Work item
Print the data below exactly, but only the lines from the one containing "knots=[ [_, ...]" down to the one containing "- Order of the", inclusive.

Records drawn from a dataset
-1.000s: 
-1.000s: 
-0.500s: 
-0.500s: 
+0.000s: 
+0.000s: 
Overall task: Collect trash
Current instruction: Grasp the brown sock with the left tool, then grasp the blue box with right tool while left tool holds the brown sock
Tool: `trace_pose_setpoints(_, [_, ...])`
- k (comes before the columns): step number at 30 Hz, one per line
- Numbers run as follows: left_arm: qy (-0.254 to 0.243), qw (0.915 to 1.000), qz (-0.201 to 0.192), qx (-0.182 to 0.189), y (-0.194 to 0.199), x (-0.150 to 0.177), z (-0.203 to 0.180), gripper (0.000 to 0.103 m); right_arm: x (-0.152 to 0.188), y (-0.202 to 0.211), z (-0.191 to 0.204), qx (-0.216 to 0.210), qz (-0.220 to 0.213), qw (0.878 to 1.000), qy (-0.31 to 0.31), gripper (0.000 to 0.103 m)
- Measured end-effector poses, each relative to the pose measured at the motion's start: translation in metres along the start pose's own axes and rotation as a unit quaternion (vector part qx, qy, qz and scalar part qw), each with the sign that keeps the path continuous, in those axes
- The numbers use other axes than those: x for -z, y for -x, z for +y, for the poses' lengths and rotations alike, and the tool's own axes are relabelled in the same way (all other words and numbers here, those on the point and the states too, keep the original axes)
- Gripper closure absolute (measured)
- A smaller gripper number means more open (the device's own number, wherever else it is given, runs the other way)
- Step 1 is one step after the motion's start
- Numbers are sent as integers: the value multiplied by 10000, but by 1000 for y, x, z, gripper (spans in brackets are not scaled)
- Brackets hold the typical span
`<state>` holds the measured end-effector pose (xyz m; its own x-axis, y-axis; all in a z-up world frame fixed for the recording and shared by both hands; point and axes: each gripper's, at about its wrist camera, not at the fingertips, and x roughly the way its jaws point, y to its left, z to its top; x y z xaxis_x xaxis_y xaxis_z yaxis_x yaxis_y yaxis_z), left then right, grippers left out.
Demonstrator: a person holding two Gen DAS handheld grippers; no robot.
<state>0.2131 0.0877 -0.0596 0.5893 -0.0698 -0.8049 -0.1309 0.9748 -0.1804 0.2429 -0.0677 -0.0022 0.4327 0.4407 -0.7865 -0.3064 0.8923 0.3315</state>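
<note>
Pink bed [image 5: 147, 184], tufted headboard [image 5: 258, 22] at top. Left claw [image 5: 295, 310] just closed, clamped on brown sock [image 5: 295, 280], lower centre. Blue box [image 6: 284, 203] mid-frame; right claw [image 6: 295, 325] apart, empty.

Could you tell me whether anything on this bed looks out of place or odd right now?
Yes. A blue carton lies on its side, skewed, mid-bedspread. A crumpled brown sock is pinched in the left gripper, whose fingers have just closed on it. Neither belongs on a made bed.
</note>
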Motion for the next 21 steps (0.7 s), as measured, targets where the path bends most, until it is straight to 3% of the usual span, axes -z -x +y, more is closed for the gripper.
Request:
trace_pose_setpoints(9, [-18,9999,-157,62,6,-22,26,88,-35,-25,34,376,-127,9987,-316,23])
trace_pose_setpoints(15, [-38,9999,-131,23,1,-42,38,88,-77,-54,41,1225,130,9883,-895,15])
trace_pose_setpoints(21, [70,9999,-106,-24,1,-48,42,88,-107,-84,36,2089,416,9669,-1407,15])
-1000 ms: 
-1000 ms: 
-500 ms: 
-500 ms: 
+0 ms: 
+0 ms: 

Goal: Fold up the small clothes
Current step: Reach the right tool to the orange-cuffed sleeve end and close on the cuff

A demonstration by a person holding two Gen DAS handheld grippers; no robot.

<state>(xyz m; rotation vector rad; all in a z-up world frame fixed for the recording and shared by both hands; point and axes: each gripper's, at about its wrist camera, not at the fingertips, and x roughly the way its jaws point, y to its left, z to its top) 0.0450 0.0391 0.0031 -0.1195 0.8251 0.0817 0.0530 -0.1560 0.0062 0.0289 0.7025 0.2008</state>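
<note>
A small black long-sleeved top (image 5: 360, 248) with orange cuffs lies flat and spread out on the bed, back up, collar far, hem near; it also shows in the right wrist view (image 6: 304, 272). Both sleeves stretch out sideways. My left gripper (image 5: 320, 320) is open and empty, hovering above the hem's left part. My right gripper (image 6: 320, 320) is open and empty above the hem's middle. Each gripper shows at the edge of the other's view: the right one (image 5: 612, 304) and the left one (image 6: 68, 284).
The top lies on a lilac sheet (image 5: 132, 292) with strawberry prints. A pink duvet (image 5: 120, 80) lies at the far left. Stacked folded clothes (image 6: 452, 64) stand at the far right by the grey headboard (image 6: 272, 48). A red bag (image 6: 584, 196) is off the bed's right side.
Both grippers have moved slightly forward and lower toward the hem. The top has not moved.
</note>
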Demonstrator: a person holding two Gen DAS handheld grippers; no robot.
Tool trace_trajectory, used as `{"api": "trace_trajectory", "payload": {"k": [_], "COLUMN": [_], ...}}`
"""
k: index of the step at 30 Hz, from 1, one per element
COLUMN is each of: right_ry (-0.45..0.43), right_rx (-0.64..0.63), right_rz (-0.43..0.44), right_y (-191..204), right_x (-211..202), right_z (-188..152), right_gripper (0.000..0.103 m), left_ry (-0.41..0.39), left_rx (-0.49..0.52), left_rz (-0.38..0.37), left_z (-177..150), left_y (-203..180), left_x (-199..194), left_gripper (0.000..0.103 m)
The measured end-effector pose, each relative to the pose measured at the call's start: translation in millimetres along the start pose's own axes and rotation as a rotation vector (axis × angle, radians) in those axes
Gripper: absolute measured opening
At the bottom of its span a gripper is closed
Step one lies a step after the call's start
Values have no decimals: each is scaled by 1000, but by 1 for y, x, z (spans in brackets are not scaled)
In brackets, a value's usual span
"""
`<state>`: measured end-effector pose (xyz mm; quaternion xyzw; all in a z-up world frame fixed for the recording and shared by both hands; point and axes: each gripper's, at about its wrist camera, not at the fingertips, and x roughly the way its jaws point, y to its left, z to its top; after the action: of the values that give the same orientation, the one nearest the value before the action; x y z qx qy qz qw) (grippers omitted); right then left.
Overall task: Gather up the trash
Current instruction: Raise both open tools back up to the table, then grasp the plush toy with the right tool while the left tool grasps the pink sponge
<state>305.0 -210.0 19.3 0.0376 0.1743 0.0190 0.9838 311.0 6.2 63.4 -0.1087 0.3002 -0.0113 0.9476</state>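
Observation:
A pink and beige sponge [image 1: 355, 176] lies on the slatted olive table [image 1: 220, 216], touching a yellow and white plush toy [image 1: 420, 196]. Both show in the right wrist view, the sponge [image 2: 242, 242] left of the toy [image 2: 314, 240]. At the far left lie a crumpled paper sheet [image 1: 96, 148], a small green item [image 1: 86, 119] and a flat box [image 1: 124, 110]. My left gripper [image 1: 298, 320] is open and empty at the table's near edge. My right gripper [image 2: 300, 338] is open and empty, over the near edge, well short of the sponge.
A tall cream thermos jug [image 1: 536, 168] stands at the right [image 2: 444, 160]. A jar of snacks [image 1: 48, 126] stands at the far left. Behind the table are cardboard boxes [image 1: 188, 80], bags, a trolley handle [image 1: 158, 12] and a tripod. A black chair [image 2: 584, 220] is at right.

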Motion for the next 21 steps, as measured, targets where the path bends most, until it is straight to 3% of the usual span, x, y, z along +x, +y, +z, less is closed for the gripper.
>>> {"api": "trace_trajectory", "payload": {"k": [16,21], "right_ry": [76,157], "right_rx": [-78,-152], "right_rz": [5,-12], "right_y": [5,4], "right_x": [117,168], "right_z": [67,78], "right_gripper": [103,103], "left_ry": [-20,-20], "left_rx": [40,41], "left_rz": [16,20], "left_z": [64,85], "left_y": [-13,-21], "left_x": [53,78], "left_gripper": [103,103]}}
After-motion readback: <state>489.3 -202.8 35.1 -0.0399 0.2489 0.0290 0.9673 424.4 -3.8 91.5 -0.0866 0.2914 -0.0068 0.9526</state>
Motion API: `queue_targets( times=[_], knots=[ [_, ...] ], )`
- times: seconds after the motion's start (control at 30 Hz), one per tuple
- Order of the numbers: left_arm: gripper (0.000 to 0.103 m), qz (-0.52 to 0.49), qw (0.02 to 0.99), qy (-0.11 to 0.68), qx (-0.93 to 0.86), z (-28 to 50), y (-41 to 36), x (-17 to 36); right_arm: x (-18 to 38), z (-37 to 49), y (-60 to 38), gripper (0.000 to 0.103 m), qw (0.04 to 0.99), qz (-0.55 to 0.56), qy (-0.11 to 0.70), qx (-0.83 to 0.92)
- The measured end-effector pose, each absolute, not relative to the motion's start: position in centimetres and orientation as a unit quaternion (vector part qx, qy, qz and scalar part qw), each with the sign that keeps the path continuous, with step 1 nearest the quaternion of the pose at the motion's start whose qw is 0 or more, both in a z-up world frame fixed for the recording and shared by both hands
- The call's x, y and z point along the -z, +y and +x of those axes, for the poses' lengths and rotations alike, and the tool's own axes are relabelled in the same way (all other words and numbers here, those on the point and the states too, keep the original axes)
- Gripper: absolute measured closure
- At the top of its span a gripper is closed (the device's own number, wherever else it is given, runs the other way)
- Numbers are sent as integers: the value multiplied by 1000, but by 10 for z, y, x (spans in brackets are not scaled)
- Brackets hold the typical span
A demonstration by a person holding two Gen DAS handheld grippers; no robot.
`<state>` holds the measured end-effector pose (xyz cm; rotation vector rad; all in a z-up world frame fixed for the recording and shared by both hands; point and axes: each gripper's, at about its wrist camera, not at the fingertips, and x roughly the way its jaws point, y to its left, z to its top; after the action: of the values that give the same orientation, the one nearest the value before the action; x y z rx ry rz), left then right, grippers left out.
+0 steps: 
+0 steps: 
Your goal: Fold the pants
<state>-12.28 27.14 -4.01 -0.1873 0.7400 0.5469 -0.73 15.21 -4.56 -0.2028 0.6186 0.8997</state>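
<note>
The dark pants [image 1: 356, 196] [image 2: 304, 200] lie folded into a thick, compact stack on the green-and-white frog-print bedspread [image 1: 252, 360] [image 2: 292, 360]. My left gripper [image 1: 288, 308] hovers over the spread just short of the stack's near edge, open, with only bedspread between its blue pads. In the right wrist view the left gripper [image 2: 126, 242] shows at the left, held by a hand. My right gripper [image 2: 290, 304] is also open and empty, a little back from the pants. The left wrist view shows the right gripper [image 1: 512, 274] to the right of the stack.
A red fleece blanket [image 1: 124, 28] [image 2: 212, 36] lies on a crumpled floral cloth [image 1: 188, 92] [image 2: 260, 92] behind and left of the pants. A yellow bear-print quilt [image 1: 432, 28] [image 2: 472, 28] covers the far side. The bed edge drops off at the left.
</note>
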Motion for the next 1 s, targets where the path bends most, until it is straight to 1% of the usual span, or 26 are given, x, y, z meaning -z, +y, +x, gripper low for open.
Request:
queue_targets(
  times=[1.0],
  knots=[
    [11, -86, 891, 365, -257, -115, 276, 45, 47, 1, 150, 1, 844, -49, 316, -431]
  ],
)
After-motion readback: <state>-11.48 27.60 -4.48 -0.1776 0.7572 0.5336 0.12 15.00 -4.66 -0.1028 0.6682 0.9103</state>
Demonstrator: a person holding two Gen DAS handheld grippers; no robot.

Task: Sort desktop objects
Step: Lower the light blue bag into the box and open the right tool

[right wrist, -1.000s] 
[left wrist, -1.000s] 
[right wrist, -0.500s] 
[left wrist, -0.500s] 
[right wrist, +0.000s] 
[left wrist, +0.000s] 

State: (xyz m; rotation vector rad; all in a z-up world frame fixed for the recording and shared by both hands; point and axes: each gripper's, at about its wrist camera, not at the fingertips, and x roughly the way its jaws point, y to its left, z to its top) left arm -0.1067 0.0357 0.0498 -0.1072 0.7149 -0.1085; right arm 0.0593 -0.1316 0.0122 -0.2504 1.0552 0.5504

Response to this task
Motion API: `queue_targets( times=[_], knots=[ [_, ...] ], )`
- times: seconds after the motion's start (control at 30 Hz), one per tuple
- Order of the numbers: left_arm: gripper (0.000 to 0.103 m), qz (-0.52 to 0.49), qw (0.02 to 0.99), qy (-0.11 to 0.68), qx (-0.93 to 0.86), z (-28 to 50), y (-41 to 36), x (-17 to 36); right_arm: x (-18 to 38), z (-37 to 49), y (-60 to 38), gripper (0.000 to 0.103 m), qw (0.04 to 0.99), qz (-0.55 to 0.56), qy (-0.11 to 0.70), qx (-0.83 to 0.92)

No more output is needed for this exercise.